Davies and Gather (1992) present a detailed study of criteria for outlyingness in univariate samples. Inlier boundaries are defined, with form ( − c(n),  + c(n)), where is a location parameter estimate, is a scale parameter estimate, and c(n) are multipliers depending on sample size. Candidates for m are trimmed mean, median, midpoint of shorth; candidates for s include trimmed standard deviation, median absolute deviation (MAD), length of shorth. The familiar boxplot outlier labeling rules do not fall immediately into this framework, as the left and right inlier boundaries may not be equidistant from the location parameter value.

This package provides functions implementing components of the various labeling rules; users may mix components to define their own procedures.

library(parody)

We define a dataset presented in Rosner (1983). The data concern tapping frequencies achieved by children with various exposures to lead.

lead <- c(83, 70, 62, 55, 56, 57, 57, 58, 59, 50, 51, 
        52, 52, 52, 54, 54, 45, 46, 48,
        48, 49, 40, 40, 41, 42, 42, 44, 
        44, 35, 37, 38, 38, 34, 13, 14)

We can use a boxplot to visualize the distribution. This includes an outlier labeling criterion, and the dots beyond the whiskers are declared to be outlying.

boxplot(lead)

The first formal assessment uses the familiar boxplot rules. For this, we need to supply a scaling function as described in the manual page.

calout.detect(lead,alpha=.05,method="boxplot", scaling=
function(n,alpha)1.5)
## $ind
## [1] 34 35  1
## 
## $val
## [1] 13 14 83
## 
## $outlier.region
## [1] 18.16667 76.83333

We can see that this agrees with the R visualization.

Theoretical work on the calibration of the boxplot rule is deployed when ftype is set to "ideal". See the manual page for references.

calout.detect(lead,alpha=.05,method="boxplot",ftype="ideal")
## Warning in tukeyorinds(x = x, alpha = alpha, g = g): no data values in outlier
## region
## $ind
## [1] NA
## 
## $val
## [1] NA
## 
## $outlier.region
## [1]  7.808079 87.191921

Another procedure that does not fit in the Davies and Gather framework is the generalized extreme studentized deviate procedure due to B Rosner. In this procedure, we prespecify the number of possibly outlying points k (which may be any number less than half the sample size), and the k most extreme studentized deviates are obtained and recorded from the highest to lowest value. Then repeated `outward testing’ is conducted using analytic critical values that bound the rate of false outlier labeling for the entire testing procedure, whether or not outliers are present.
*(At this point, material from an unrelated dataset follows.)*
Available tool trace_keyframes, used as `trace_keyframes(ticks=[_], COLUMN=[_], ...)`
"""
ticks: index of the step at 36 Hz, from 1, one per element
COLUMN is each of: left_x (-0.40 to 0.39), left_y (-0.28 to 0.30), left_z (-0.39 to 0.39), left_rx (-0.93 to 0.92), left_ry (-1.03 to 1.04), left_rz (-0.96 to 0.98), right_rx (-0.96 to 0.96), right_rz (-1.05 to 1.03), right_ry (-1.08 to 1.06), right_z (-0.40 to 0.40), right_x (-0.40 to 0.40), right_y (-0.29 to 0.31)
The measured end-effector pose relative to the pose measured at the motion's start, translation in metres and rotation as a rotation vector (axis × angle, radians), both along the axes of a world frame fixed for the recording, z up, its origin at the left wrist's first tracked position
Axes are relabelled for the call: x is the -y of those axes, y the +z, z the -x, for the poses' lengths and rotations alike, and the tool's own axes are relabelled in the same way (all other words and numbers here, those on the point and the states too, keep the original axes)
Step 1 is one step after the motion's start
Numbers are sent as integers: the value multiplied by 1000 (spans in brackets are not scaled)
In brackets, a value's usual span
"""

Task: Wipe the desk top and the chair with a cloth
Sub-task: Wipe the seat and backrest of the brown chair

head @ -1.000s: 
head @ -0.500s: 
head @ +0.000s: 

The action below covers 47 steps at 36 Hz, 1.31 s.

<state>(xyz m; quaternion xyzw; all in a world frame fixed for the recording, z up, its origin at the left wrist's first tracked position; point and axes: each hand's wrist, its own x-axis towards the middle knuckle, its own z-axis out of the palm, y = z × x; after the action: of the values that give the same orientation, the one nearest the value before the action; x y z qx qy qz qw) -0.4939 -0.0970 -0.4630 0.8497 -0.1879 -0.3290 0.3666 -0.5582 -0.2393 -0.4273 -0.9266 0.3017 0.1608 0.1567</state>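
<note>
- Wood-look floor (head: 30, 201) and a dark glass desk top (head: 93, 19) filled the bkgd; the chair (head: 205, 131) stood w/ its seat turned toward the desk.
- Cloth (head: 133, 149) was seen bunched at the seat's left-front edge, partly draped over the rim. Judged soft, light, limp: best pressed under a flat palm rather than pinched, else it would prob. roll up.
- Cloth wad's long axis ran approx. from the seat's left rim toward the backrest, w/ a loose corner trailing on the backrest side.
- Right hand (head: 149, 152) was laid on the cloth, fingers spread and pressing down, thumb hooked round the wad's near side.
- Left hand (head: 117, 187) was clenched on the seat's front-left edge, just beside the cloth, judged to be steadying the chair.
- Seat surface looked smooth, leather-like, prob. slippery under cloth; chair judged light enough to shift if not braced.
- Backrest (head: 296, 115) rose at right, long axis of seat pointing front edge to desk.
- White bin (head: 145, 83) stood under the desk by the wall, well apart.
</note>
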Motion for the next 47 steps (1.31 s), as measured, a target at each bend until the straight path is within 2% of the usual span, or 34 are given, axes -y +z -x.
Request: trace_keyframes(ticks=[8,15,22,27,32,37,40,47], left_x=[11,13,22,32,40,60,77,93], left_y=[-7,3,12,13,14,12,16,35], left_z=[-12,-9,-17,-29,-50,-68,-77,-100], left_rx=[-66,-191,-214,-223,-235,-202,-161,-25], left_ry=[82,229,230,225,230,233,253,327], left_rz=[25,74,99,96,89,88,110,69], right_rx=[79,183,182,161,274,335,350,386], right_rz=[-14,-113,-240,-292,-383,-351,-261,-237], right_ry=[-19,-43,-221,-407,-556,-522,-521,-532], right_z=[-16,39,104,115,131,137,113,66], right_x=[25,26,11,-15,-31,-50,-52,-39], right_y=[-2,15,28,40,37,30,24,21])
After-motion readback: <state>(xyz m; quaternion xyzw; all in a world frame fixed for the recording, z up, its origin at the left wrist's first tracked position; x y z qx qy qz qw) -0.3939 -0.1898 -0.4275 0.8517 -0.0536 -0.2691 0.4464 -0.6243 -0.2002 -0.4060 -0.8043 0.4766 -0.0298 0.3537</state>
Here we apply Rosner’s procedure:

calout.detect(lead,alpha=.05,method="GESD",k=5)
## $ind
## [1]  1 34 35
## 
## $val
## [1] 83 13 14

It gives results that agree with the standard boxplot.

Davies and Gather characterize a rule based on median and MAD using scaling functions c(n) that they associate with Hampel. This procedure uses the scaling function defined in their expression (3).

calout.detect(lead,alpha=.05,method="medmad",scaling=hamp.scale.3)
## $ind
## [1] 34 35  1
## 
## $val
## [1] 13 14 83
## 
## $outlier.region
## [1] 14.92932 81.07068

Finally we use the shorth-based detector.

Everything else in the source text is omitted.